DATASET SECTION:
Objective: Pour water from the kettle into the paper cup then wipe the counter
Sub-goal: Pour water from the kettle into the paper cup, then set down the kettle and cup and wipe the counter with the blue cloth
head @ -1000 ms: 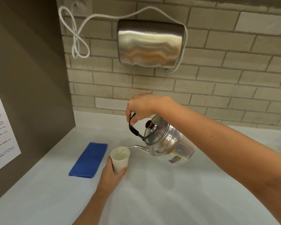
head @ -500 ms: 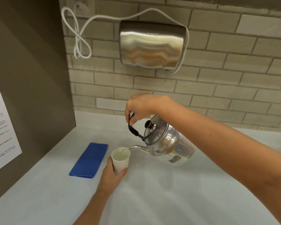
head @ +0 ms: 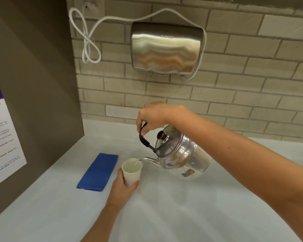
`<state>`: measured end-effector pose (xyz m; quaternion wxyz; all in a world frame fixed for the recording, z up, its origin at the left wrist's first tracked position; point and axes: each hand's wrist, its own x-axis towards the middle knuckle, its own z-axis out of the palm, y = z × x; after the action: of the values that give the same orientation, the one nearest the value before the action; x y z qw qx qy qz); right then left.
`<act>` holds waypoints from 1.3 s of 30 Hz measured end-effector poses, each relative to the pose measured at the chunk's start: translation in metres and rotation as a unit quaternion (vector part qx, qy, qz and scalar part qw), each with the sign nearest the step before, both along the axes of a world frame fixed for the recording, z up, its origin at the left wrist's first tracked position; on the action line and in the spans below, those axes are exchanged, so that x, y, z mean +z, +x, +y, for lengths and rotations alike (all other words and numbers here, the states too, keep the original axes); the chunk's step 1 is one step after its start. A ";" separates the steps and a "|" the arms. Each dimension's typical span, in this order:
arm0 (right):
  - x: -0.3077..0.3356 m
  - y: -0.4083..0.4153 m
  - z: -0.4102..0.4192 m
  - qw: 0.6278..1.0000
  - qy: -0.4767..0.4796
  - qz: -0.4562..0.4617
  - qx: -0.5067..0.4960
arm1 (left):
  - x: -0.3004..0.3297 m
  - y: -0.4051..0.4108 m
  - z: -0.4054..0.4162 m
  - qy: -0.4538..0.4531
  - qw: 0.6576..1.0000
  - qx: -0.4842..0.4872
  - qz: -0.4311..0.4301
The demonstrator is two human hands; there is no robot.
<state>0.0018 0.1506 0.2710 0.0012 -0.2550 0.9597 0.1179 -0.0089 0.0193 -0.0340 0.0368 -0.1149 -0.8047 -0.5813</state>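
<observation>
The shiny steel kettle (head: 180,154) tilts beneath the right hand (head: 156,116), which is clenched round its black handle; its spout pours into the white paper cup (head: 131,172), gripped by the left hand (head: 122,187) just below. A blue cloth (head: 98,172) lies left of that hand. The cup looks fuller than a second ago.

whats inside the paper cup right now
The paper cup holds clear water, with a thin stream entering from the kettle spout. The left hand wraps its lower wall, so the depth cannot be seen.
</observation>
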 end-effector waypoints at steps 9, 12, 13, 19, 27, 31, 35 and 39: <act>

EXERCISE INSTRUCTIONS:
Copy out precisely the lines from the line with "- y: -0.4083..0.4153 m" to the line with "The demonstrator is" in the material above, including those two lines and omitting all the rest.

WRITTEN REPLY:
  - y: -0.4083..0.4153 m
  - z: -0.4102..0.4192 m
  - qw: 0.6278..1.0000
  - qy: -0.4767..0.4796
  - qz: -0.4562..0.4617
  - qx: -0.5067..0.4960
arm1 (left):
  - x: -0.3004..0.3297 m
  - y: -0.4051..0.4108 m
  - z: -0.4054..0.4162 m
  - qy: -0.4538..0.4531
  - qw: 0.6576..1.0000
  - qx: -0.4842..0.4872
  - qz: -0.4311..0.4301
The demonstrator is two human hands; there is no robot.

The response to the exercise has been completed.